Tem acordo? Em conversa com a Coluna, a senadora disse ter falado com integrantes do Ministério de Ciência, Tecnologia, Inovações e Comunicações (MCTIC) e da Agência Nacional de Telecomunicações (Anatel) para formular a proposta. Falta o ok do Ministério da Economia, segundo ela. “Temos dialogado muito”, disse. A ideia é pautar o projeto e propor aos líderes que ele tramite em regime de urgência, assim que houver acordo com o Executivo.

Gostei. Vicente Aquino, conselheiro da Anatel e presidente do Conselho de Consumidores (CDUST) da agência, elogiou o projeto. “A senadora foi extremamente sensível às causas do consumidor”, disse à Coluna. Em reunião realizada dia 5, o CDUST aprovou moção de apoio a todas as iniciativas que propõem a utilização de recursos do Fust para ajudar a população mais vulnerável aos efeitos econômicos da pandemia.

Barato ou caro. No mês passado, as teles sugeriram ao governo a criação de um vale-internet, batizado de “conexão solidária”. O voucher seria menor, de R$ 15 mensais, e apenas para as 13,5 milhões de famílias cadastradas no Bolsa Família. O programa custaria cerca de R$ 810 milhões em quatro meses. Já o projeto da senadora, no mesmo período, consumiria R$ 11,360 bilhões.

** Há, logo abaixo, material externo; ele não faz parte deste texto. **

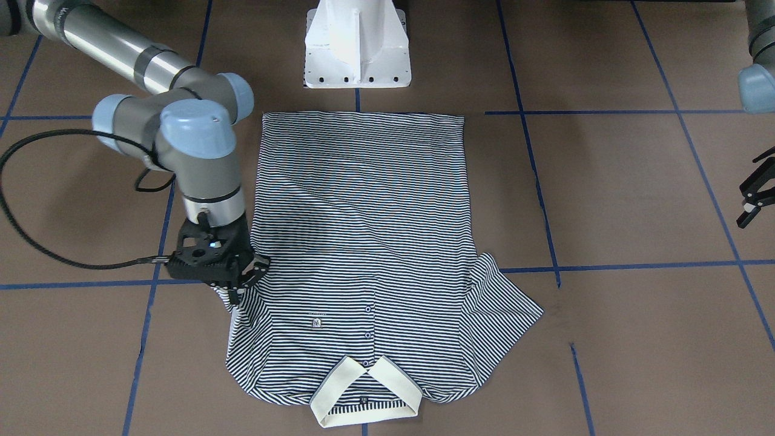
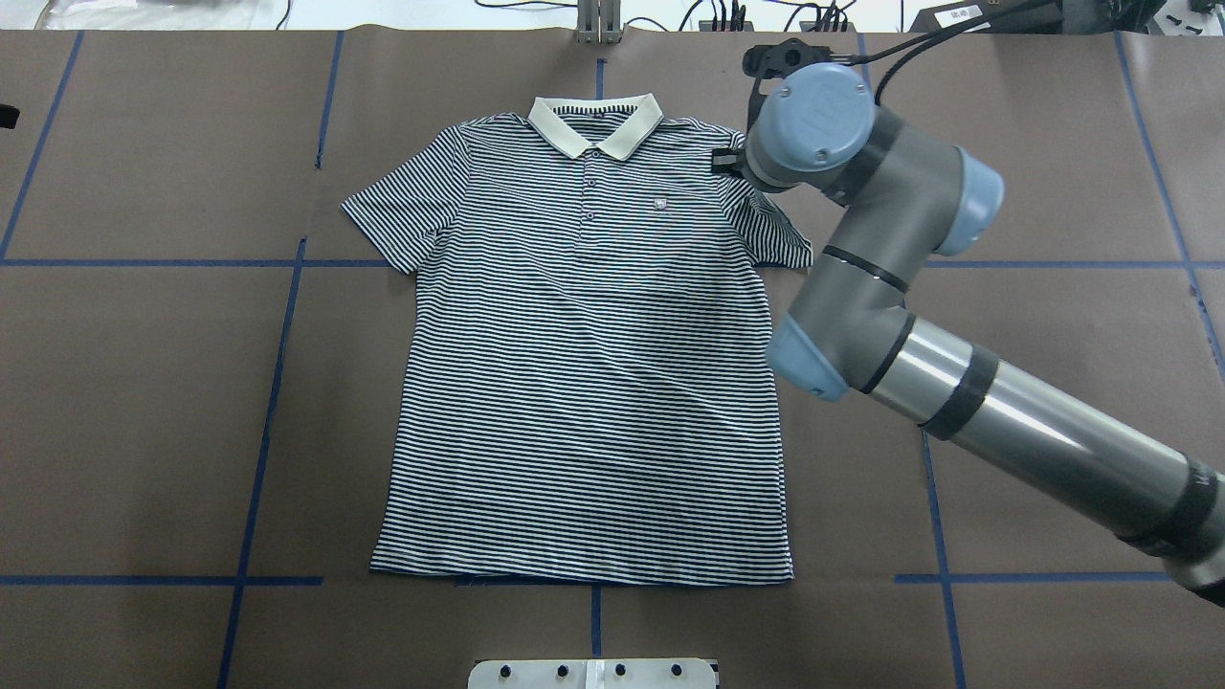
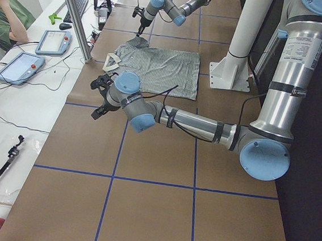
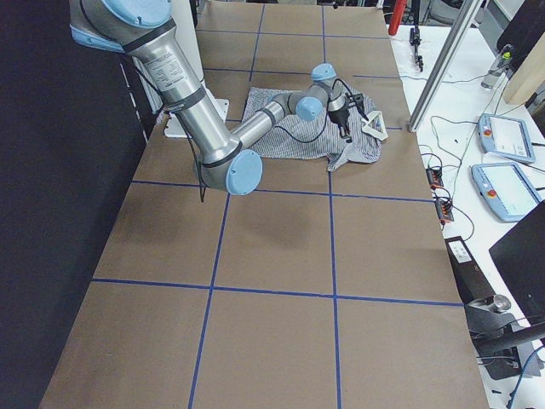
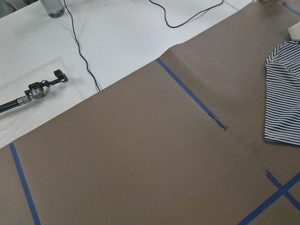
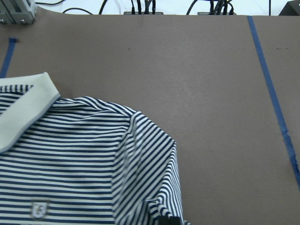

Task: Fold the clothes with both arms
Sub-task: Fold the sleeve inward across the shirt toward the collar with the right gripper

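Note:
The striped polo shirt (image 1: 363,242) lies flat and face up in the middle of the brown table, its cream collar (image 2: 595,124) on the far side from the robot. It also shows in the overhead view (image 2: 593,383) and the right wrist view (image 6: 84,164). My right gripper (image 1: 242,287) is down at the shirt's sleeve (image 2: 775,234) on my right side and looks shut on its edge. In the overhead view the wrist hides the fingers. My left gripper (image 1: 751,195) is open and empty, well off to the shirt's other side. The other sleeve (image 5: 283,93) lies flat.
The white pedestal base (image 1: 357,48) stands at the shirt's hem side. Blue tape lines (image 2: 278,383) cross the table. A white side bench with tablets (image 3: 20,67) and a hand tool (image 5: 33,91) runs along the far edge, where a person (image 3: 3,8) sits.

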`<action>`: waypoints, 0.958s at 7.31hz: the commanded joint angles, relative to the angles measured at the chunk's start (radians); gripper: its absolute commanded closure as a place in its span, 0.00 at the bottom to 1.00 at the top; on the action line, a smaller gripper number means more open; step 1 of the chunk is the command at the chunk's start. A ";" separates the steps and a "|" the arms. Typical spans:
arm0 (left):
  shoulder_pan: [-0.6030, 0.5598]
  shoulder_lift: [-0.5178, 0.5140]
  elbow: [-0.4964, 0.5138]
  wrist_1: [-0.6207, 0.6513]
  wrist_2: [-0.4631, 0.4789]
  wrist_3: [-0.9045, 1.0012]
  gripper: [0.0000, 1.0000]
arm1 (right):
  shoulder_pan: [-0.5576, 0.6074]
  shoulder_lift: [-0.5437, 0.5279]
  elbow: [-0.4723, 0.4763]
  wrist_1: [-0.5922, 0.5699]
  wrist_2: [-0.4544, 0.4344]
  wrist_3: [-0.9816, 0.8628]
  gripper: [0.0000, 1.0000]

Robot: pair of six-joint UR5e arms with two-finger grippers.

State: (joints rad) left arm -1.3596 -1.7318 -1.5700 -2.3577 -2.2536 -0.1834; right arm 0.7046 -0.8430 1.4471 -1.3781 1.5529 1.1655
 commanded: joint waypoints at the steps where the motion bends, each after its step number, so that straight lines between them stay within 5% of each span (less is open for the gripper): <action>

Compartilhamento. Para a senadora, R$ 100 é um valor mais adequado para compartilhar acesso entre vários membros de uma mesma família. “A ideia é dar acesso a informação e conteúdo em um momento em que todos se recolheram, além de reforçar a educação, já que muitas escolas não conseguem dar aulas à distância porque os alunos não têm internet em casa”, afirmou.

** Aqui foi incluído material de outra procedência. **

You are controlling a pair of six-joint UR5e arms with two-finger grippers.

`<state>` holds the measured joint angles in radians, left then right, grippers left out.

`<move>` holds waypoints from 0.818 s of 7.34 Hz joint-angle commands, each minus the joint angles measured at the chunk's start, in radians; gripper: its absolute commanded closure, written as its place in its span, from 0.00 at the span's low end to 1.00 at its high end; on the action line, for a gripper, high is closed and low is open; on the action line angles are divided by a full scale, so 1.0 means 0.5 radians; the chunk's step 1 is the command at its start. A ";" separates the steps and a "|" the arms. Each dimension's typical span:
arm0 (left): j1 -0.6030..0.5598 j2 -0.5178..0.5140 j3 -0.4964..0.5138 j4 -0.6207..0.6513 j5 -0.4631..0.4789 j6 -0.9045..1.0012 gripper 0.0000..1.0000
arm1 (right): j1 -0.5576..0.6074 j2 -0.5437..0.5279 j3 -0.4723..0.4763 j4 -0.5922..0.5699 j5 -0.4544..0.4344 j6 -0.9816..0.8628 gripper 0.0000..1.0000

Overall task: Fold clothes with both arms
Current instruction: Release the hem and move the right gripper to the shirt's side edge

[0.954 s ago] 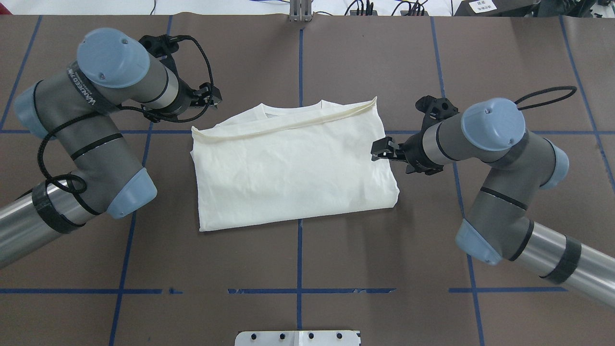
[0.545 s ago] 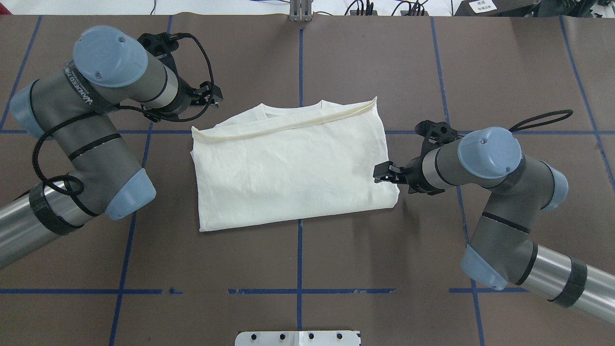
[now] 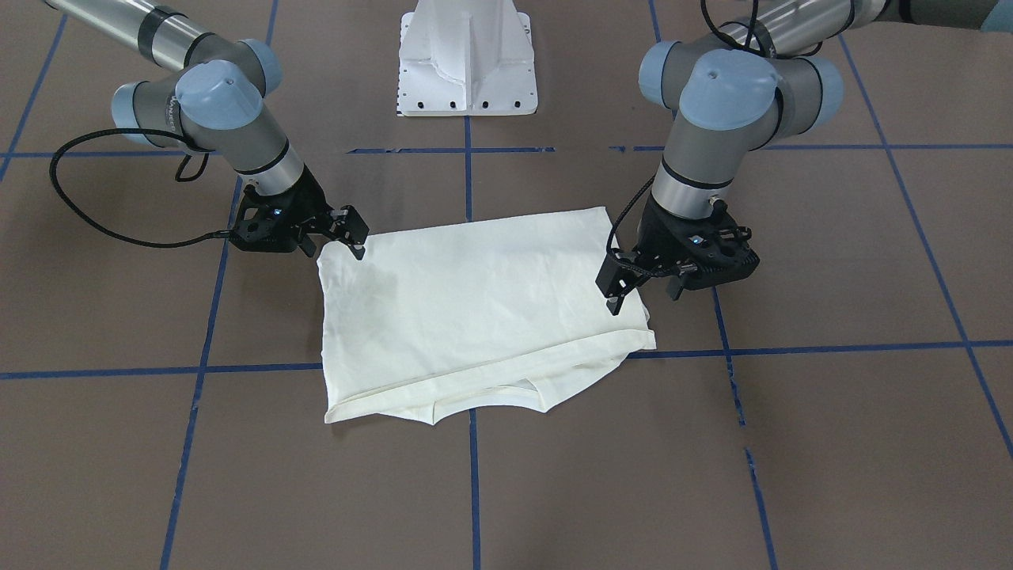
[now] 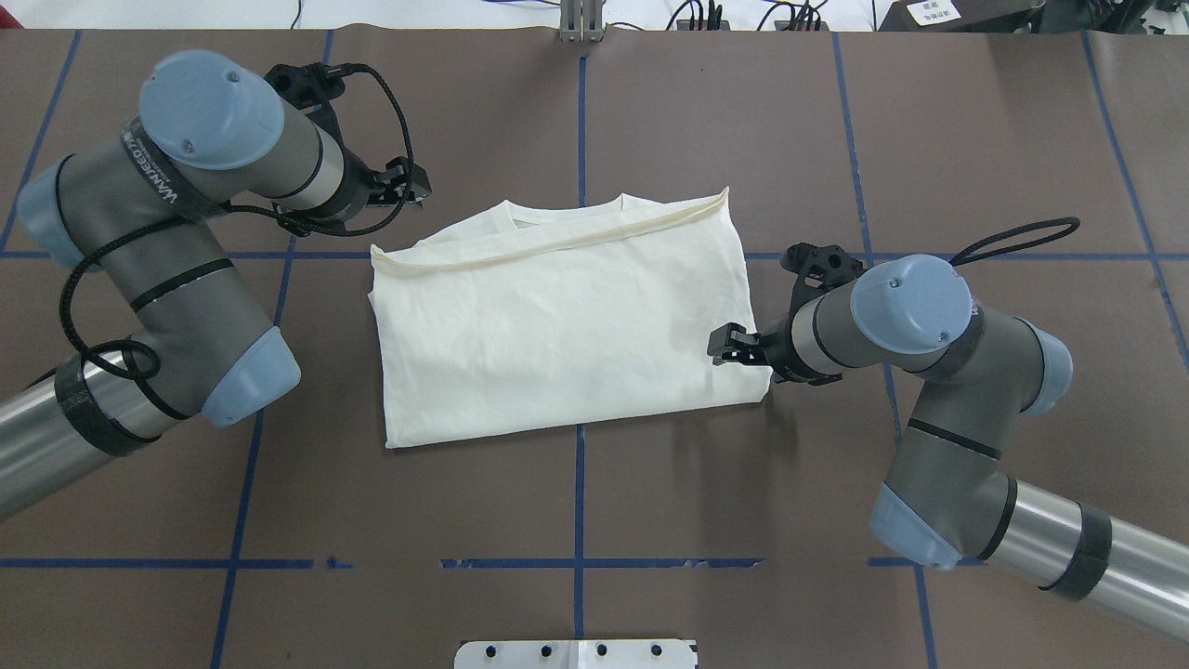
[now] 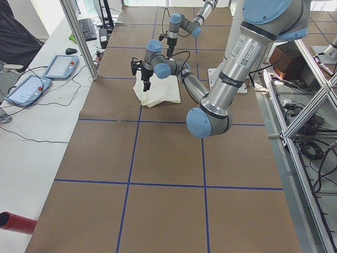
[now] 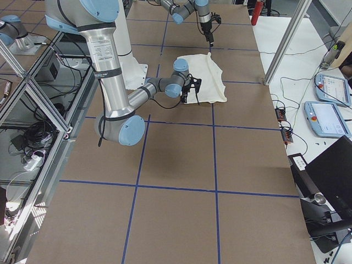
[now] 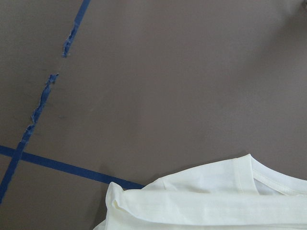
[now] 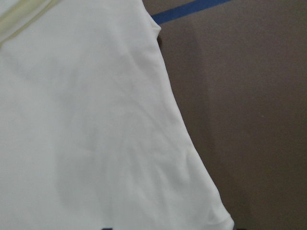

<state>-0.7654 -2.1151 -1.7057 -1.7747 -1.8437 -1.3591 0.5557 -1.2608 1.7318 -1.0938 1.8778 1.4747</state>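
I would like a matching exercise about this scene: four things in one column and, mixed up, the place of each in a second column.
Things
1. left gripper
2. right gripper
3. T-shirt
4. white base

Places
A. on the robot's side of the table, in the middle
B. lying folded at the centre of the table
C. at the shirt's right edge, toward the corner nearer the robot
D. beside the shirt's far left corner, on the neckline side

Pairs: 1-D, 2-C, 3-B, 4-A
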 commanded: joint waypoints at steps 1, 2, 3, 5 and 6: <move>0.000 0.002 0.000 0.000 0.000 0.000 0.00 | -0.001 -0.013 -0.006 -0.009 -0.003 -0.001 0.13; 0.000 0.002 0.000 -0.003 0.000 0.003 0.00 | -0.004 -0.013 -0.021 -0.012 -0.003 0.002 0.13; 0.000 0.002 0.000 -0.003 0.003 0.003 0.00 | -0.007 -0.013 -0.036 -0.012 -0.003 0.002 0.16; 0.000 0.002 0.003 -0.003 0.003 0.003 0.00 | -0.007 -0.016 -0.037 -0.012 -0.003 -0.001 0.47; 0.000 0.002 0.000 -0.003 0.003 0.003 0.00 | -0.007 -0.010 -0.031 -0.042 0.000 -0.001 0.71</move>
<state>-0.7655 -2.1138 -1.7053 -1.7763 -1.8424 -1.3576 0.5523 -1.2677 1.7146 -1.1034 1.8764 1.4747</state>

E não é só isso. O projeto da senadora propõe ainda a criação de um conselho gestor para administrar os recursos do Fust, com participação do governo, Anatel, sociedade civil e operadoras de grande e pequeno porte. A prioridade, diz Daniella Ribeiro, é que eles sejam usados para fornecer internet banda larga para todas as escolas públicas do País até 2024. O descontingenciamento dos recursos do Fust é uma demanda antiga do setor de telecomunicações.

Enquanto isso… A Secretaria do Tesouro Nacional (STN) afirmou à Coluna que ainda não avaliou os impactos do projeto e disse não ter participado de tratativas sobre a proposta. “O projeto foi apresentado sem estimativa de impacto orçamentário-financeiro, portanto não é possível afirmar no momento sobre sua adequação ao espaço fiscal. Além disso, não há clareza sobre o total de famílias beneficiadas e o período de duração do programa, informações necessárias para estimativa de impacto”, informou, em nota.

Balde de água fria. Desde sua criação por lei, em 2000, o Fust acumula arrecadação de R$ 22 bilhões. “Porém, isso não significa que tais recursos estão disponíveis para realização de despesa no exercício de 2020”, informou o Tesouro. Também de acordo com a STN, no ano passado, o superávit financeiro do fundo foi de R$ 5,4 bilhões. Historicamente, esses recursos têm sido utilizados para contribuir com o resultado primário do governo.